‘Canning Paradise’ is a 90 minute documentary primarily about the commercial tuna fishing industry being established near the town of Madang in Papua New Guinea, but also more generally about the globalised economy rubbing up against traditional ways of life.
Papua New Guinea recognises traditional land ownership in its Constitution, which is fortunate for traditional villagers as they rarely have formally recognised land titles. This provision makes it difficult for the Government to appropriate land for development. The film also explores the benefit this has had in preventing PNG from becoming a peasant economy.

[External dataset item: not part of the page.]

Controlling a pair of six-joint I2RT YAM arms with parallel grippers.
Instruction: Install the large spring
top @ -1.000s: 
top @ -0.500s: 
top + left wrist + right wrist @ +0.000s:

The village of Madang is a little different because it was formerly a Catholic mission. A court case found that the Catholic Church owned the village’s land and its surroundings, which it on-sold to the Provincial Government in 1991. The Government has decided to open it for development by establishing a so-called Pacific Marine Industrial Zone (PMIZ). This sounds like it is an export processing zone (EPZ) but it isn’t, it’s a title only, no special laws have been passed to exempt companies in the area from normal laws, which is what happens in EPZs.
The Philippino canning company RD Tuna have set up in the area with a number of fishing vessels. Under the deal, the PNG Government receives only 2-8% of the profits in royalties, which amounts to about $50 million. The tuna ends up in one of RD Tuna’s three brands: Diana, Dolly and Dolores.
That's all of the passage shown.